La morale de l'histoire est la suivante : vous n'avez pas besoin d'équipement sophistiqué ni d'un solde bancaire massif pour obtenir une somme énorme en faisant du vélo. Malheureusement, si le gravel n'est pas votre truc, ou si vous n'en avez jamais entendu parler (très probablement si vous débutez en vélo), c'est loin d'être évident.
Si tout ce que vous avez à faire, ce sont des publications payantes qui vous frappent dans les babines via Instagram avec une fréquence fastidieuse, ou des influenceurs cyclistes qui proposent des vélos et des vêtements haut de gamme via des liens d'affiliation, vous pourriez imaginer qu'à moins de dépenser cinq mille dollars et plus, vous resterez simplement « quelqu'un qui fait du vélo », contrairement au rêve – un vrai et véritable cycliste.

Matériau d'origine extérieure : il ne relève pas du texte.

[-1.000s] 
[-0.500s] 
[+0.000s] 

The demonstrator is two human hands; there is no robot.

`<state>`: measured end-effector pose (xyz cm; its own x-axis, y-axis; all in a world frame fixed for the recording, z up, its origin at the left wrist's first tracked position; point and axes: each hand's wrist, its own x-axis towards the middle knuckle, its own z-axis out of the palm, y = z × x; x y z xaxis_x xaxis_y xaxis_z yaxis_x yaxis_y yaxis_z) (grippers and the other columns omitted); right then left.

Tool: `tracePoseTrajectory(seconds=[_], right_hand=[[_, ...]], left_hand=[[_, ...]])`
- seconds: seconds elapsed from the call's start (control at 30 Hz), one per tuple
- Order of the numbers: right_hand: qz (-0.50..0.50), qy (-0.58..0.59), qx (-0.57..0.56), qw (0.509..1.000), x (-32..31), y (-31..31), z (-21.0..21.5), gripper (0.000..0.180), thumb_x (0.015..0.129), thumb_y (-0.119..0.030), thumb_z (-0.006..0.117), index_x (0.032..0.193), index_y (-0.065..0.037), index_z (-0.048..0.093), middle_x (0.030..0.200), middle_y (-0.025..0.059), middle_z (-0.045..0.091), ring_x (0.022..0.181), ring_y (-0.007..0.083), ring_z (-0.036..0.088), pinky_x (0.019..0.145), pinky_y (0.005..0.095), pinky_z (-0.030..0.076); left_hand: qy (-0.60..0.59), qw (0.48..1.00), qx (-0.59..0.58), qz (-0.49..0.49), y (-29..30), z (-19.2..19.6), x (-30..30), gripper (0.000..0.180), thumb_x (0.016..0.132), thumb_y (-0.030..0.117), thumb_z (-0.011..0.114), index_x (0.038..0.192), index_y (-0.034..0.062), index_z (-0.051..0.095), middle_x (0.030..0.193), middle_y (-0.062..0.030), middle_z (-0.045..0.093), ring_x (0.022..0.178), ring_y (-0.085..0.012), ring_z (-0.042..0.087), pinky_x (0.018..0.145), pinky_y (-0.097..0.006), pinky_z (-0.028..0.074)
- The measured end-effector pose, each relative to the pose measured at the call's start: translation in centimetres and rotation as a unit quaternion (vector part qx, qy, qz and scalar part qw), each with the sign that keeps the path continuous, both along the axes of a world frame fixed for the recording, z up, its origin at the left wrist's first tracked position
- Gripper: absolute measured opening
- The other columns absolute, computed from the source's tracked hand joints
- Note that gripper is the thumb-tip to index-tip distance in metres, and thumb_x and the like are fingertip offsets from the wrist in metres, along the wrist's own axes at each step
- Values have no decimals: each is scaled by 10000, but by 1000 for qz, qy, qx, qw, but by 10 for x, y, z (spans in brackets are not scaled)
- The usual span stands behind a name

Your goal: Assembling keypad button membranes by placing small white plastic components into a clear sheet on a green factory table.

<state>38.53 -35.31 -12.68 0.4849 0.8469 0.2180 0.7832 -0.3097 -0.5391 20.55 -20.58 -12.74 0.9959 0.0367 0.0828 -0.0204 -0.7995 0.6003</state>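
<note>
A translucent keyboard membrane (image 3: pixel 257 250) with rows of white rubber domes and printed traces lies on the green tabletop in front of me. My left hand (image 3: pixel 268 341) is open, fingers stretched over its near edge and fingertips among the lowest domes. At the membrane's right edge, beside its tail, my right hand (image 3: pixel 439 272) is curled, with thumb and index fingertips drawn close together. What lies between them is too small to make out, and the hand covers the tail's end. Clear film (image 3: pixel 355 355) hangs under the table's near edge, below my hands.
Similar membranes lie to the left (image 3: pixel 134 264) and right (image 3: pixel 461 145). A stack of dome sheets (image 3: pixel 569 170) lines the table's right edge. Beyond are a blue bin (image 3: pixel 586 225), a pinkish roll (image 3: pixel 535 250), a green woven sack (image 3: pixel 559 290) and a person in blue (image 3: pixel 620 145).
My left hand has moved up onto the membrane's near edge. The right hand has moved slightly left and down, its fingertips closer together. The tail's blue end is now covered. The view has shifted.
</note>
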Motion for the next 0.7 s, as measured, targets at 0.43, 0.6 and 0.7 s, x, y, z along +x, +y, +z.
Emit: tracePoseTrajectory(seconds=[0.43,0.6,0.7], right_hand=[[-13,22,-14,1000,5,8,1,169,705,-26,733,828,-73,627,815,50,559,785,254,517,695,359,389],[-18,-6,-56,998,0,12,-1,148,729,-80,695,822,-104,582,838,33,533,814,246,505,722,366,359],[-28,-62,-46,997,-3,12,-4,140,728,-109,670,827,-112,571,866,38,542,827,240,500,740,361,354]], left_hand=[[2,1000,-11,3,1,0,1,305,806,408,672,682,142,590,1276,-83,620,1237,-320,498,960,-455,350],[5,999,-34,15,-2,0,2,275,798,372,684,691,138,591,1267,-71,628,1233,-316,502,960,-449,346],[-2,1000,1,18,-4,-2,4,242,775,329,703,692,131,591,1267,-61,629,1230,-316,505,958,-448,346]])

Le cyclisme semble s'être convaincu que si vous ne dépensez pas, disons, 150 £ pour votre short, ou deux mois de salaire pour votre vélo, cela n'en vaut probablement pas la peine.
Heureusement pour nos soldes bancaires collectifs, ce n’est tout simplement pas vrai.

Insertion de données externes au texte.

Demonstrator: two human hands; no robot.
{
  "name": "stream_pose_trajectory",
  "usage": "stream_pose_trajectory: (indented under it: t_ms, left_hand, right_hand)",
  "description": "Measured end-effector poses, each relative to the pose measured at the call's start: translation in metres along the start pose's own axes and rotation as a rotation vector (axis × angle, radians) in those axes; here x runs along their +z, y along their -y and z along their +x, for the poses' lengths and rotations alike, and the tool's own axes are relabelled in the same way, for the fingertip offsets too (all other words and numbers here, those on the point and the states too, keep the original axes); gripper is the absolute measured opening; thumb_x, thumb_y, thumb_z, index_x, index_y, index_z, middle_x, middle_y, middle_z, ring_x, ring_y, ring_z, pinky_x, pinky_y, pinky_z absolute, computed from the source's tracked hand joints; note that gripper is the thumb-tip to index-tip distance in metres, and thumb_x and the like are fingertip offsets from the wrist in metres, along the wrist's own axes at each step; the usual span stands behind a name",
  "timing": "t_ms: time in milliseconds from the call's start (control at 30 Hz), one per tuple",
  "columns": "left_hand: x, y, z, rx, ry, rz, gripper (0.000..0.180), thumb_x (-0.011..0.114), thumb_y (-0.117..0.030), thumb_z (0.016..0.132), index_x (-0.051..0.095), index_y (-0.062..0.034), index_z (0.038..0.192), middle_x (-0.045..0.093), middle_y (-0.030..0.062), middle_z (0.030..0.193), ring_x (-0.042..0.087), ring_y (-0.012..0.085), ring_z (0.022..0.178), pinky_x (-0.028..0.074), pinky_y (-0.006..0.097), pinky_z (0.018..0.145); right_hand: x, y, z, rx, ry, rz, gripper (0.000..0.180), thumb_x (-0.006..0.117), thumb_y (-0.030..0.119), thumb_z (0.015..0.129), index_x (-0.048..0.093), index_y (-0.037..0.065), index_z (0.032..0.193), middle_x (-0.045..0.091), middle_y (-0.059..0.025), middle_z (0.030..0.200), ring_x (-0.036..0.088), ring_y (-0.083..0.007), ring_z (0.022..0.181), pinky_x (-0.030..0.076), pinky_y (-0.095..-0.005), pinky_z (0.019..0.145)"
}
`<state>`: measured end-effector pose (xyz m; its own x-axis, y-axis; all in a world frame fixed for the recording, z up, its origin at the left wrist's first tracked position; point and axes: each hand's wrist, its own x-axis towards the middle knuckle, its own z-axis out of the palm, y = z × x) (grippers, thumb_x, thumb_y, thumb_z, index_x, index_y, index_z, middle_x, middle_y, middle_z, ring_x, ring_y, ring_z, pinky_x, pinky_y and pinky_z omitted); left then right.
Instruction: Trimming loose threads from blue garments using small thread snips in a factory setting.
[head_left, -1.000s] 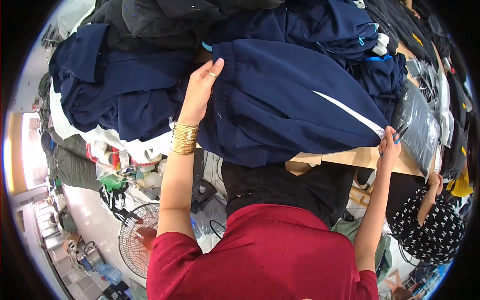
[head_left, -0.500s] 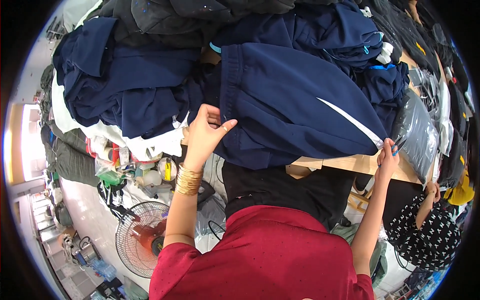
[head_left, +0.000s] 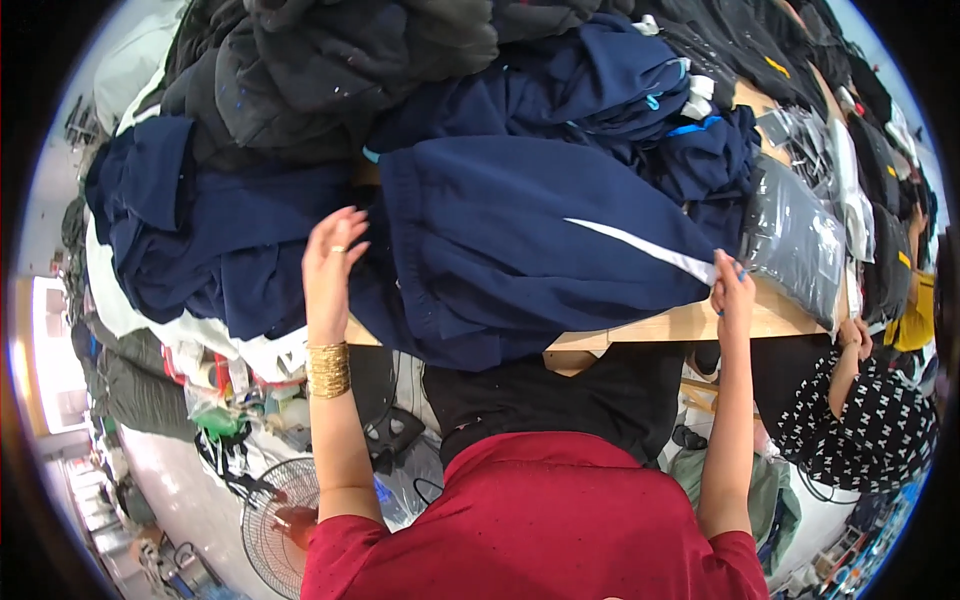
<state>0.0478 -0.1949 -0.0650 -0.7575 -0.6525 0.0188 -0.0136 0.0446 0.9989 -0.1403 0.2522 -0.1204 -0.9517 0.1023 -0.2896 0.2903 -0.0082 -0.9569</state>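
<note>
Navy shorts (head_left: 530, 230) with a gathered elastic waistband and a white side wedge lie across the table in front of me. My right hand (head_left: 733, 290) pinches their lower right corner, at the narrow end of the white wedge. Small blue parts show at those fingers, seemingly the handles of a pair of thread snips; the blades cannot be made out. My left hand (head_left: 337, 250), with gold bangles at the wrist, is apart from the waistband, just to its left. Its fingers are spread and hold nothing. Beside it lies a heap of navy garments (head_left: 230, 240).
Black garments (head_left: 350, 70) are heaped at the back. A grey plastic-wrapped package (head_left: 795, 235) lies right on the wooden table (head_left: 655, 328). A standing fan (head_left: 283, 525) is at lower left. Another person's hands (head_left: 853, 338) are at far right.
My left hand has left the waistband and moved left, its fingers opening. My right hand still grips the corner. The view has shifted, and the shorts lie lower and further left in it.
</note>
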Motion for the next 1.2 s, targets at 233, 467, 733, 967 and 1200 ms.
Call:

Si vous souhaitez participer régulièrement à des événements ou à des courses, les coûts augmentent rapidement. Malheureusement, avec l'assurance, les levées et la location de temps de puce, il est très difficile d'organiser un événement ou une course complet à un prix dérisoire. Il existe cependant encore des événements brillants et abordables – des contre-la-montre et Audax, par exemple, et peut-être des courses caritatives locales. Certains événements de bikepacking sont même gratuits.

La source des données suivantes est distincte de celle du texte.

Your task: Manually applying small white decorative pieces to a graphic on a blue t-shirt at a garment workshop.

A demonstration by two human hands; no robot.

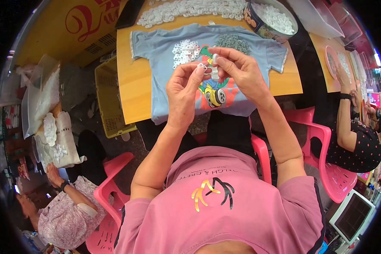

Mais au-delà des courses et des événements, le cyclisme reste un passe-temps raisonnablement accessible financièrement. Un rapide coup d'œil dans les petites annonces révèle de nombreux vélos de route à freins sur jante très utilisables à partir de 150 £ et des vélos de route à freins à disque de bonne qualité à partir de 400 £. Quelqu'un qui débute dans le cyclisme devra peut-être faire appel à un ami pour l'aider à choisir un vélo et peut-être même faire un petit réglage. Mais n’importe lequel d’entre eux résisterait lors d’une balade en groupe, même rapide.
De même, les vêtements peuvent être trouvés à des prix avantageux sur des sites comme Vinted ou eBay et dans les soldes. Même si cela vaut la peine d'opter pour un short de qualité, il n'est pas nécessaire qu'il coûte trois chiffres pour vous garder à l'aise. Vous n'aurez peut-être pas les étiquettes les plus flashy lors d'une balade en groupe, mais il n'y a aucune raison pour que vous ne puissiez pas toujours avoir fière allure avec un vélo propre et un peu de correspondance de couleurs.
Pour le meilleur ou pour le pire, c'est ainsi que j'ai toujours abordé mon kit (bien que généralement sans la correspondance des couleurs et souvent le vélo propre aussi). Mes premières années à vélo, au sein de mon association de district CTC locale, m'ont inculqué l'idée que la balade en groupe consiste à faire du vélo, à profiter du voyage et de la compagnie, et non à un faux défilé de mode.
Cela signifie qu'à certaines occasions, au fil des années, j'ai eu le sentiment distinct que mes compagnons de route me regardaient de côté et se demandaient si je m'habillais dans le noir. Mais du côté positif, je n’ai jamais été convaincu que seuls les trucs vraiment sophistiqués et chers valent la peine d’être achetés. Cela peut être agréable à posséder, bien sûr, et en tant que journaliste cycliste, j'ai eu la chance d'essayer beaucoup de choses que j'aurais du mal à justifier d'acheter de ma propre poche – et cela a généralement été très bon.
Il ne faut pas oublier, cependant, que vous pouvez souvent parcourir 95 % du trajet – parfois jusqu'au bout – avec les produits les moins chers. En ces temps difficiles, je recommanderais à tout le monde de l’essayer.